Collection entries
------------------------------------------------

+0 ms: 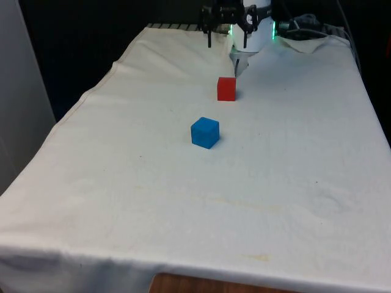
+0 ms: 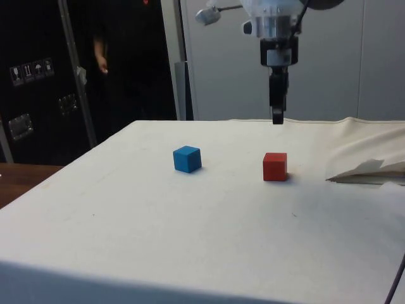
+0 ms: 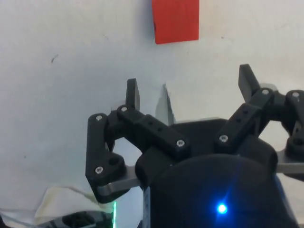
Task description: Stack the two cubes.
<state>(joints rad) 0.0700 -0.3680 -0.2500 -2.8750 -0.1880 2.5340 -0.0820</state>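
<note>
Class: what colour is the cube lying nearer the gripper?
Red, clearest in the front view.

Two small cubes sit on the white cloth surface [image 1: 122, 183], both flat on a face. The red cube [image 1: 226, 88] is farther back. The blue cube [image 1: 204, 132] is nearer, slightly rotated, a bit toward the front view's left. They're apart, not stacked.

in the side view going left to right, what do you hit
person's hand → blue cube → red cube, with the hand hanging above it → rumpled cloth fold
</note>
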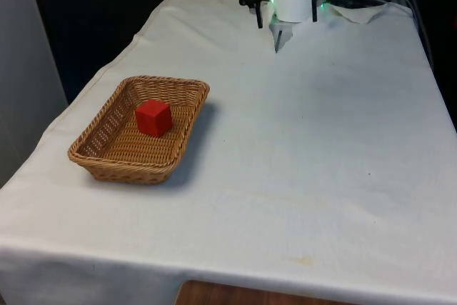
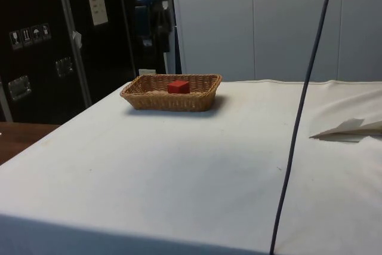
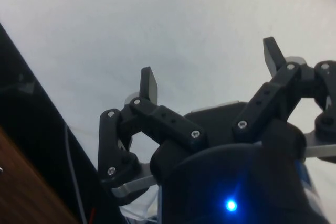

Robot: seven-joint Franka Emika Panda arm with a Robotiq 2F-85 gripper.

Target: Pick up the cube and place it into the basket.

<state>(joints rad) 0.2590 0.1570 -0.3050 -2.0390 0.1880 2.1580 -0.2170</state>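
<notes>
One red cube (image 1: 153, 118) sits inside the basket (image 1: 187, 89), so the task looks done, while the gripper (image 3: 212, 74) hangs spread and empty.

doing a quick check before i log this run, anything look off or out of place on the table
Nothing stands out. The red cube sits inside the wicker basket, which lies flat and undamaged on the white cloth. The gripper is open and empty, well away from the basket.

The claw (image 3: 211, 72) hangs with fingers spread over bare white cloth (image 3: 157, 19).
</notes>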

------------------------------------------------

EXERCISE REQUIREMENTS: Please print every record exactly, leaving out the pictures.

SOLUTION TO THIS TASK:
+0 ms: 
+0 ms: 
+0 ms: 
Task description: Stack the two cubes.
<state>(joints rad) 0.0700 -0.3680 -0.2500 -2.8750 -0.1880 2.5340 -0.0820</state>
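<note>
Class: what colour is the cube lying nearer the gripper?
Red, clearest in the front view.

Two small cubes sit on the white cloth surface [image 1: 122, 183], both flat on a face. The red cube [image 1: 226, 88] is farther back. The blue cube [image 1: 204, 132] is nearer, slightly rotated, a bit toward the front view's left. They're apart, not stacked.

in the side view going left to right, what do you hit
person's hand → blue cube → red cube, with the hand hanging above it → rumpled cloth fold
</note>
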
Robot: seven-joint Franka Emika Panda arm with a Robotiq 2F-85 gripper.

Target: Pick up the cube and place it into the basket.

<state>(joints rad) 0.2590 0.1570 -0.3050 -2.0390 0.1880 2.1580 -0.2170</state>
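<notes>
One red cube (image 1: 153, 118) sits inside the basket (image 1: 187, 89), so the task looks done, while the gripper (image 3: 212, 74) hangs spread and empty.

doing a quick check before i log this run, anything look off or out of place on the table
Nothing stands out. The red cube sits inside the wicker basket, which lies flat and undamaged on the white cloth. The gripper is open and empty, well away from the basket.

The claw (image 3: 211, 72) hangs with fingers spread over bare white cloth (image 3: 157, 19).
</notes>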

The answer has been written out in full.